TRUE COGNITION: MACHINES THINK FOR THEMSELVES
Visual cognition, when computer vision has a true understanding of images rather than just simple visual recognition, is bridging the gap between humans and technology. Imagine wearable computers that are able to see and interpret the world. The technology could be embedded in different devices such as smart contacts for humans. The lenses could automatically recognize everything you are looking at and you would instantly be provided with information about the breed of a dog passing you on the street, medical advice for a rash you contracted after hiking, or the recipe for making homemade cookies while walking through the grocery store.
This technology has the one crucial element which we are missing in the connected devices of today - the ability to not only see, but to understand. With this, Roombas of the future automatically identify and vacuum dirt piles without mapping the whole room, garden probes alert humans when their vegetable garden is ready to be picked or at the earliest stages of disease, and virtual assistants can call the attention of parents when their child wanders away in a store. In the future, your home will be able to tell beforehand who your visitors are. Based on an understanding of the way in which certain individuals dress, virtual assistants will know if you just received a package from UPS or if your next door neighbor is coming to say hello.
THE FUTURE OF MACHINES: INDEPENDENT LEARNING
Technology is advancing daily and with each new innovation we see a change in human behavior and ultimately society as a whole. The world is increasingly becoming more and more connected. Computers no longer only have a home on your desk, but in every room of your house, in your pocket, and even on your wrist.
As with every piece of assistive technology created throughout history, machines with visual cognition would help humans to focus their time and attention on other things. This means devoting energy to accelerate productivity in other areas of life and allowing machines to take care of smaller projects and other duties.
Biological evolution happens over the course of millennia, however as Moore's law states, we roughly double our computing power every two years, evolving computers at an ever increasing, exponential rate. Once we start to merge human and artificial intelligence, evolution will begin to move at the pace of technology, outpacing organic evolution. Consider those things which humans can do now that are changing the world, such as graft healthy tissue on top of diseased tissue in order to make hearts beat again. Machines of the future will be able to learn this procedure in order to do this more efficiently and precisely than a human ever could. Not only this, but as machines are able to learn they will be able to suggest better alternatives to the procedure and contribute to the developments of the medical field utilizing a wealth of endless resources.

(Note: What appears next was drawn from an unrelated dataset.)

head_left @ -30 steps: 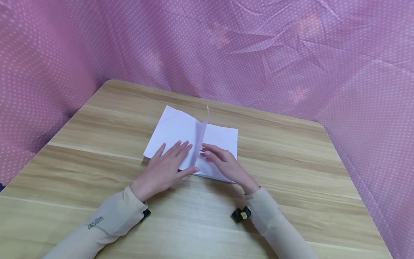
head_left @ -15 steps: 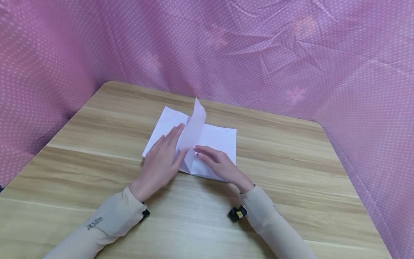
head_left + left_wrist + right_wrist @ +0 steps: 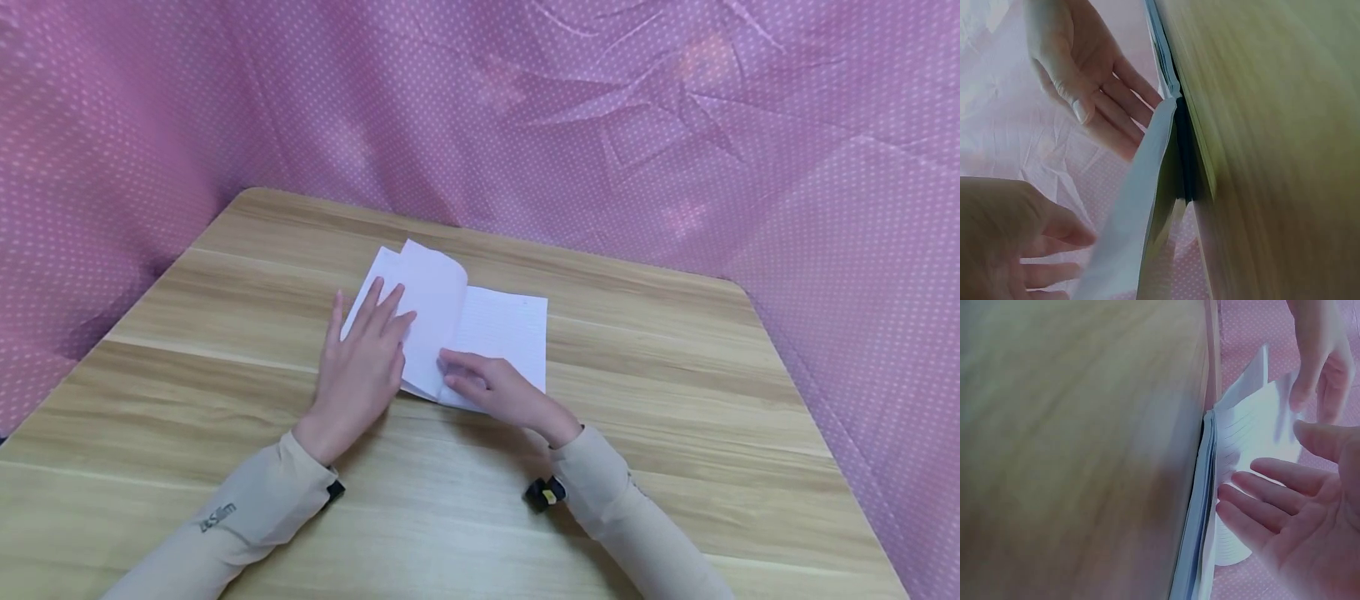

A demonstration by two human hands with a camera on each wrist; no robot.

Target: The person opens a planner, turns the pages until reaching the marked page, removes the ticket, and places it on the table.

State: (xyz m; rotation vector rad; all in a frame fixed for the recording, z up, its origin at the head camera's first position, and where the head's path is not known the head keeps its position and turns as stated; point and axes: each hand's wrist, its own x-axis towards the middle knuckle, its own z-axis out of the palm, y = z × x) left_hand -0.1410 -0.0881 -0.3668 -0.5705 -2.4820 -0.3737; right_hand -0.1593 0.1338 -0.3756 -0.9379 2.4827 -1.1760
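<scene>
An open notebook with white ruled pages (image 3: 513,325) lies on the table. A page (image 3: 435,279) bows over toward its left half, its top corner standing off the leaves below. My left hand (image 3: 360,358) spreads its fingers flat over the left side, against that page. Close to the spine is my right hand (image 3: 506,392), fingers loosely bent at the lower part of the page and nothing gripped. In the right wrist view the palm of the right hand (image 3: 1310,519) faces the pages. The left wrist view shows the left hand (image 3: 1016,244) beside the raised leaf (image 3: 1129,200).
The wood-grain table (image 3: 675,467) extends on all sides of the notebook. Pink dotted cloth (image 3: 480,108) hangs behind it and at both sides. A small black device (image 3: 543,494) is strapped at the right wrist.
The page has gone from standing upright to leaning over on the left. My left hand shifted left and spread its fingers, while the right hand moved slightly left toward the spine.
</scene>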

One of the reasons why artificial intelligence is called artificial is because there is an element missing which creates limitations on this technology -- visual cognition. If machines could see with full understanding, they would be able to to exhibit these human traits we portray in movies. Humans would no longer need to input commands using a keyboard or verbalize situations in order to help machines understand, computers would interpret their surroundings on their own. Technology would learn over time to understand the world in order to think for itself. Ultimately, technology would engage with humans in a whole new way and provide assistance in an entirely different form. This, is true machine cognition.